**What you have to do**
Would you please restate the data exactly as it stands, apart from the pictures?

**Stored data**
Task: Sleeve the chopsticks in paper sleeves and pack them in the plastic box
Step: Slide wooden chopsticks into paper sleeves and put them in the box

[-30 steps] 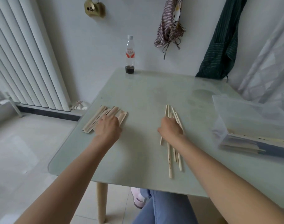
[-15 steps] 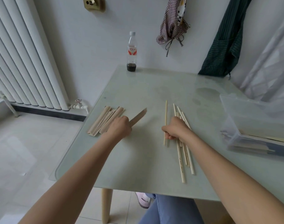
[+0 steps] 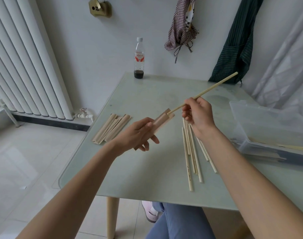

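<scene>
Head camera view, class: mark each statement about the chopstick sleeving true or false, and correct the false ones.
1. The left hand holds a paper sleeve. True.
2. The right hand holds a chopstick with its tip at the sleeve's mouth. True.
3. The plastic box sits left of the spare sleeves. False: it is at the table's right side.
4. No loose chopsticks lie on the table. False: several lie there.

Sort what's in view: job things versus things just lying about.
Job: held chopstick, held paper sleeve, spare sleeves, loose chopsticks, plastic box.
Lying about: bottle, checked cloth, green apron.
</scene>
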Demonstrator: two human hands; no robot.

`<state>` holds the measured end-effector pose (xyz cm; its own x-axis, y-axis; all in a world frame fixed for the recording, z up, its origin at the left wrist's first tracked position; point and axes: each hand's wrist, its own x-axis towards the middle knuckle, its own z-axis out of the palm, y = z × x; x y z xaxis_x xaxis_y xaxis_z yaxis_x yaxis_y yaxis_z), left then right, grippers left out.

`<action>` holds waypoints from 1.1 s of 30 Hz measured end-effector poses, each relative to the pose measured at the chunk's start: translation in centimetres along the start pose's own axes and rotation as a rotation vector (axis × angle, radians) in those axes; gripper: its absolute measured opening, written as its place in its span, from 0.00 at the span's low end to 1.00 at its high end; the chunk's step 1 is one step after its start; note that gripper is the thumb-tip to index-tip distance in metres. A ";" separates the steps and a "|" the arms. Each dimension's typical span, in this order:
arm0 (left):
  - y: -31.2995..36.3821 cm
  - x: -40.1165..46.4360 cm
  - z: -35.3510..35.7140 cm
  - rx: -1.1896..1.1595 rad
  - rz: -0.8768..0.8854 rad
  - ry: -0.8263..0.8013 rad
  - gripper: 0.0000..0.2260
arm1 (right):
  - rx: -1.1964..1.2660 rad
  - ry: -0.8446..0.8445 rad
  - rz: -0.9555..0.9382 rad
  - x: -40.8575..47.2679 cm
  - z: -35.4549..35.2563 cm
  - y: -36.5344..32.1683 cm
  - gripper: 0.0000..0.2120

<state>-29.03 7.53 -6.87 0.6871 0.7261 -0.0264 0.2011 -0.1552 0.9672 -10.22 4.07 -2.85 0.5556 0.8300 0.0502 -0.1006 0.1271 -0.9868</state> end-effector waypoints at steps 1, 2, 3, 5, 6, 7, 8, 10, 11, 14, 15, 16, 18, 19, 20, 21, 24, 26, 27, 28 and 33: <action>0.0 -0.1 0.0 -0.035 -0.005 -0.018 0.10 | 0.007 0.015 -0.007 0.1 -0.1 0.1 0.09; 0.0 -0.2 0.1 -0.050 -0.009 -0.029 0.09 | 0.013 0.024 -0.012 0.1 -0.3 0.1 0.09; 0.1 -0.3 0.1 -0.049 -0.009 -0.034 0.09 | 0.015 0.026 -0.015 0.1 -0.5 0.1 0.09; 0.2 -0.5 0.2 -0.046 -0.010 -0.040 0.08 | -0.004 0.013 -0.013 -0.2 -0.6 0.1 0.09; 0.3 -0.6 0.4 -0.048 -0.007 -0.041 0.08 | -0.017 0.003 -0.012 -0.3 -0.7 0.2 0.08; 0.4 -0.6 0.4 -0.052 -0.006 -0.042 0.08 | -0.025 -0.004 -0.011 -0.5 -0.7 0.2 0.08; 0.5 -0.7 0.5 -0.059 -0.008 -0.044 0.08 | -0.027 -0.009 -0.010 -0.6 -0.7 0.2 0.08; 0.6 -0.7 0.5 -0.070 -0.020 -0.047 0.09 | -0.025 -0.017 -0.011 -0.7 -0.8 0.2 0.08; 0.7 -0.6 0.5 -0.071 -0.025 -0.045 0.09 | -0.024 -0.021 -0.011 -0.7 -0.8 0.2 0.08; 0.9 -0.5 0.5 -0.035 -0.011 -0.006 0.08 | -0.010 -0.044 -0.008 -0.9 -1.1 0.1 0.08; 1.0 -0.5 0.6 -0.006 0.004 0.005 0.08 | -0.006 -0.059 -0.005 -1.0 -1.1 0.1 0.08; 1.1 -0.5 0.6 0.022 0.018 0.006 0.09 | -0.004 -0.079 0.000 -1.1 -1.1 0.2 0.07; 1.3 -0.5 0.8 0.052 0.032 -0.004 0.10 | -0.015 -0.126 0.012 -1.5 -1.1 0.3 0.07; 1.3 -0.5 0.9 0.060 0.034 -0.001 0.10 | -0.027 -0.143 0.017 -1.6 -1.1 0.4 0.07; 1.3 -0.5 1.0 0.076 0.039 0.012 0.10 | -0.042 -0.153 0.020 -1.7 -1.2 0.6 0.07; 1.3 -0.4 1.1 0.106 0.051 0.035 0.10 | -0.056 -0.157 0.021 -1.7 -1.2 0.7 0.07; 1.3 -0.2 1.1 0.169 0.092 0.098 0.09 | -0.077 -0.153 0.020 -1.8 -1.3 0.9 0.07; 1.3 -0.1 1.1 0.156 0.102 0.125 0.09 | -0.077 -0.140 0.018 -1.7 -1.4 0.8 0.07; 1.3 -0.2 1.0 0.152 0.107 0.136 0.09 | -0.081 -0.134 0.016 -1.7 -1.4 0.8 0.08; 1.4 -0.2 1.0 0.153 0.111 0.143 0.09 | -0.087 -0.129 0.015 -1.7 -1.5 0.9 0.09; 1.7 -0.2 1.2 0.180 0.127 0.147 0.09 | -0.096 -0.168 0.019 -2.2 -0.8 1.4 0.10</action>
<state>-28.02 6.34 -5.51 0.6084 0.7808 0.1425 0.2494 -0.3585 0.8996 -10.95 2.03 -4.48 0.4080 0.9117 0.0484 -0.0263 0.0647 -0.9976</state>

**Answer for the task**
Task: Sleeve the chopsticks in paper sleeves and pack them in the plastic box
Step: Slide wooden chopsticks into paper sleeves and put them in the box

[-30 steps] 
[-15 steps] 
[+0 steps] 

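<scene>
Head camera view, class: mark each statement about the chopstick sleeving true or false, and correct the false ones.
1. The left hand holds a paper sleeve. True.
2. The right hand holds a chopstick with its tip at the sleeve's mouth. True.
3. The plastic box sits left of the spare sleeves. False: it is at the table's right side.
4. No loose chopsticks lie on the table. False: several lie there.

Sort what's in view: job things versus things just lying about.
Job: held chopstick, held paper sleeve, spare sleeves, loose chopsticks, plastic box.
Lying about: bottle, checked cloth, green apron.
</scene>
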Demonstrator: two human hands; no robot.

`<state>` holds the measured end-effector pose (xyz cm; its own x-axis, y-axis; all in a world frame fixed for the recording, z up, its origin at the left wrist's first tracked position; point and axes: each hand's wrist, its own x-axis towards the middle knuckle, its own z-axis out of the palm, y = z × x; x y z xaxis_x xaxis_y xaxis_z yaxis_x yaxis_y yaxis_z), left then right, grippers left out.

`<action>` holds waypoints from 1.1 s of 30 Hz measured end-effector poses, each relative to the pose measured at the chunk's start: translation in centimetres along the start pose's own axes and rotation as a rotation vector (axis × angle, radians) in those axes; gripper: its absolute measured opening, written as its place in its span, from 0.00 at the span's low end to 1.00 at its high end; the chunk's step 1 is one step after its start; note that gripper is the thumb-tip to index-tip distance in metres. A ";" separates the steps and a "|" the arms. Each dimension's typical span, in this order:
arm0 (left):
  - y: -31.2995..36.3821 cm
  - x: -40.1165..46.4360 cm
  - z: -35.3510..35.7140 cm
  - rx: -1.1896..1.1595 rad
  - rz: -0.8768..0.8854 rad
  - ry: -0.8263..0.8013 rad
  - gripper: 0.0000..0.2260
arm1 (right):
  - rx: -1.1964..1.2660 rad
  - ry: -0.8446..0.8445 rad
  - rz: -0.9555..0.9382 rad
  - x: -40.8575..47.2679 cm
  - z: -35.4549..35.2563 cm
  - y: -36.5344..32.1683 cm
  - gripper: 0.0000..0.2120

<state>-29.03 7.53 -6.87 0.6871 0.7261 -0.0264 0.2011 -0.1552 0.9672 -10.22 4.07 -2.85 0.5556 0.8300 0.0502 -0.1006 0.1271 -0.9868</state> end-effector waypoints at steps 1, 2, 3, 5, 6, 7, 8, 10, 11, 14, 15, 16, 18, 19, 20, 21, 24, 26, 27, 28 and 33: <action>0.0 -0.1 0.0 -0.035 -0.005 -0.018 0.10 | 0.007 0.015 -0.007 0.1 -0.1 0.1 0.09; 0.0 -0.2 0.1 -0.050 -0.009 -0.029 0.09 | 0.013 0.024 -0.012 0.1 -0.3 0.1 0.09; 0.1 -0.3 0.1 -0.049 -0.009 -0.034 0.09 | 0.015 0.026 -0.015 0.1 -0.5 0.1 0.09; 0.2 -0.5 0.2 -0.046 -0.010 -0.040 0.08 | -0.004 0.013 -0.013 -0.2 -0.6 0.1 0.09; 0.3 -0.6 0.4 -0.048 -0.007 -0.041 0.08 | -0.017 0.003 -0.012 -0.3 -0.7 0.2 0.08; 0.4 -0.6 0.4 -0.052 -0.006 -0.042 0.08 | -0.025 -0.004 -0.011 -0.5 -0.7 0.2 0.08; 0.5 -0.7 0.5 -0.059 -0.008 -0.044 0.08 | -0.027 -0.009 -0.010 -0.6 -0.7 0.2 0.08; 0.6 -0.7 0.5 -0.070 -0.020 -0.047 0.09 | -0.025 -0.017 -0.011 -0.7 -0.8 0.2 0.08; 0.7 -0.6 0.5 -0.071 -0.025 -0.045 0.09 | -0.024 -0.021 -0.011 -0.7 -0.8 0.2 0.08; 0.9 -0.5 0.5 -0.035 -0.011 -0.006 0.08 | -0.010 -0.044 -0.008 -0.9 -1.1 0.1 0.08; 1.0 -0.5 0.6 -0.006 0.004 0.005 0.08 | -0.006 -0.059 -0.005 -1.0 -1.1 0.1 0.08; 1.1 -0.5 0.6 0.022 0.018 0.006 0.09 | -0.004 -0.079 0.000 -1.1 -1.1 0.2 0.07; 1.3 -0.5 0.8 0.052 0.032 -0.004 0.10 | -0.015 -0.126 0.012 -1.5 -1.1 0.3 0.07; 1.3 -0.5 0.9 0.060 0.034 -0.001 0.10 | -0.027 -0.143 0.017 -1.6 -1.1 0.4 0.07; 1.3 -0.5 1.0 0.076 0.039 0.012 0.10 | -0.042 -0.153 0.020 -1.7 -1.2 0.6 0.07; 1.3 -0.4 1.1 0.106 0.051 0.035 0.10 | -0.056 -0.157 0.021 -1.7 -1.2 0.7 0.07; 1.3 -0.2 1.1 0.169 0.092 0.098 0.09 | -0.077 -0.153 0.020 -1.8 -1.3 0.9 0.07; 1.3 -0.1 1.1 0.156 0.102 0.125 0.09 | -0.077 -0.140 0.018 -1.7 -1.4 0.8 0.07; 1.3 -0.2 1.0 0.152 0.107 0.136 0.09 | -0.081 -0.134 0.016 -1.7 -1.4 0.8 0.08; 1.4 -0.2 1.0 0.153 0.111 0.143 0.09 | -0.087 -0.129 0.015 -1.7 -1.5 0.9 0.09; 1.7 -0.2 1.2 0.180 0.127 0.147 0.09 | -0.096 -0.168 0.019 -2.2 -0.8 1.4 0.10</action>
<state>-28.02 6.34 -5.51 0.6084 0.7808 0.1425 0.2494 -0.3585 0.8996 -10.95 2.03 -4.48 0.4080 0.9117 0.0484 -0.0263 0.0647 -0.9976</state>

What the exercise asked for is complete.